## [Directions for this task]
Lines with the string "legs" in the data below: report how many there are, and write nothing but the number.

◆ ◆ ◆ ◆ ◆

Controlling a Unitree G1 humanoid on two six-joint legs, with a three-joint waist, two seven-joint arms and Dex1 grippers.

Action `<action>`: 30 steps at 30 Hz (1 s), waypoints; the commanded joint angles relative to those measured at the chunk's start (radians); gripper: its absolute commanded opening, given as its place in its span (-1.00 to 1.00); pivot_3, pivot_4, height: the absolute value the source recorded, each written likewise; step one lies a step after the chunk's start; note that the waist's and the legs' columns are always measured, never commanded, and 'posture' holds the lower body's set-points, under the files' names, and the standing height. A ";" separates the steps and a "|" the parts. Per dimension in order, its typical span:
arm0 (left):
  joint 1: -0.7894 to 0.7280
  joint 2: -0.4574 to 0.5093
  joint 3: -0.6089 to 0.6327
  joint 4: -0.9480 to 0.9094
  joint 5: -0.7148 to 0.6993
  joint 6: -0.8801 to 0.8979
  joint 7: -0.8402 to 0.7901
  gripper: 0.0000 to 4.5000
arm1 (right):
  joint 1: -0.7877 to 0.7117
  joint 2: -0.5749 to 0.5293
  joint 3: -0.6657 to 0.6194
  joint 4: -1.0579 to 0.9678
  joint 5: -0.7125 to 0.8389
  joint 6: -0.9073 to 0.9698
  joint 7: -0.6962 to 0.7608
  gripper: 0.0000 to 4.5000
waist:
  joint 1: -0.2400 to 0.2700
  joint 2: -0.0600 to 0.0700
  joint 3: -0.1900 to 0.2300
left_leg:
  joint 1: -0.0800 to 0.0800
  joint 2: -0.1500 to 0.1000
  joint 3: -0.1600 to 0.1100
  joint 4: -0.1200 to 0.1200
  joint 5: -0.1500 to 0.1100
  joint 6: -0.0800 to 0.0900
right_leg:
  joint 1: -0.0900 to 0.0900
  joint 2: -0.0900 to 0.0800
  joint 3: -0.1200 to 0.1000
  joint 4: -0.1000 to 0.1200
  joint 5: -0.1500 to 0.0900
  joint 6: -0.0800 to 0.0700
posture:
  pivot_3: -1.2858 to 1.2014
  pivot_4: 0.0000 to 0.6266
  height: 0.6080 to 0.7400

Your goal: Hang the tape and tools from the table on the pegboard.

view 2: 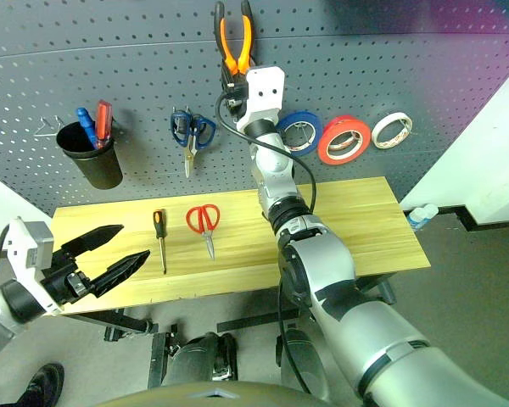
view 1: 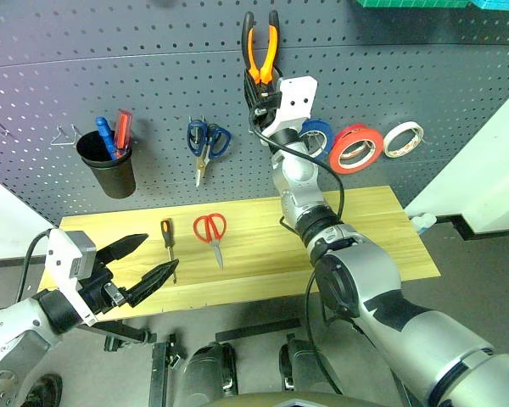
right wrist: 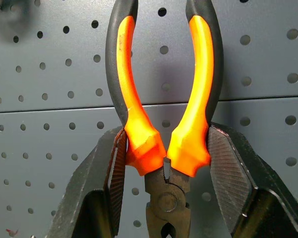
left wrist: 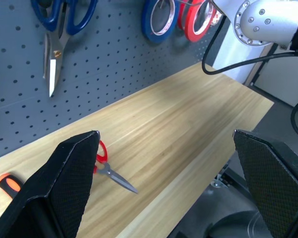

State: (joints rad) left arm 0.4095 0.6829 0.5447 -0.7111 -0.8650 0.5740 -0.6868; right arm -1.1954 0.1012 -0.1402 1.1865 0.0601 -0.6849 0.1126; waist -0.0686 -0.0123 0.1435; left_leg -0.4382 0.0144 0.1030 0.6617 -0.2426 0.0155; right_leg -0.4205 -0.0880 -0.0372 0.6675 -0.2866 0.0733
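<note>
Head views: right gripper (view 1: 259, 85) is raised against the pegboard (view 1: 153, 76), clamped on the pliers (view 1: 261, 47), handles up. Beside them hang blue scissors (view 1: 207, 142), a blue roll (view 1: 319, 136), the tape (view 1: 356, 147) and a white roll (view 1: 404, 139); a black cup (view 1: 109, 165) hangs further left. Screwdriver (view 1: 167, 237) and red scissors (view 1: 211, 232) lie apart on the table (view 1: 365, 229).

Left wrist view: left gripper (left wrist: 166, 173) spread wide, empty, over the table's near edge.

Right wrist view: pads (right wrist: 120, 168) press both handles at the pivot end.
</note>
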 commanded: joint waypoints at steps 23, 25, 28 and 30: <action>0.094 0.084 0.279 -0.121 -0.364 0.005 0.022 1.00 | -0.072 -0.020 0.002 0.005 -0.026 -0.048 -0.018 -0.08 | 0.000 0.005 0.005 | 0.000 0.000 0.000 -0.005 0.000 0.000 | 0.000 0.000 -0.001 -0.004 -0.001 -0.002 | 0.11 -0.52 1.00; 0.100 0.084 0.278 -0.129 -0.368 0.004 0.027 1.00 | -0.074 -0.018 0.001 0.009 -0.028 -0.047 -0.025 -0.08 | 0.001 0.005 0.005 | 0.000 0.000 0.000 -0.007 0.001 0.000 | 0.000 0.000 -0.001 -0.004 -0.001 -0.003 | 0.11 -0.52 1.00; 0.123 0.086 0.293 -0.135 -0.385 0.010 0.024 1.00 | -0.078 -0.017 -0.001 0.013 -0.030 -0.050 -0.033 -0.08 | 0.001 0.004 0.005 | 0.001 0.000 0.000 -0.009 0.001 -0.001 | 0.000 0.000 -0.001 -0.005 -0.002 -0.003 | 0.12 -0.51 1.00; 0.133 0.087 0.303 -0.134 -0.385 0.009 0.026 1.00 | -0.082 -0.016 -0.002 0.015 -0.030 -0.049 -0.037 -0.08 | 0.001 0.004 0.005 | 0.001 0.000 0.000 -0.010 0.001 -0.001 | 0.000 0.000 -0.001 -0.005 -0.002 -0.004 | 0.12 -0.51 1.00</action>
State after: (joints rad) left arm 0.5375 0.7611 0.8084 -0.8266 -1.2333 0.5879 -0.6655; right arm -1.2265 0.0889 -0.1425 1.2175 0.0321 -0.7038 0.0816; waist -0.0675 -0.0079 0.1486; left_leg -0.4367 0.0143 0.1026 0.6507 -0.2410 0.0141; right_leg -0.4210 -0.0880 -0.0383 0.6617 -0.2887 0.0693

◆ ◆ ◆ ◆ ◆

## [Exercise result]
2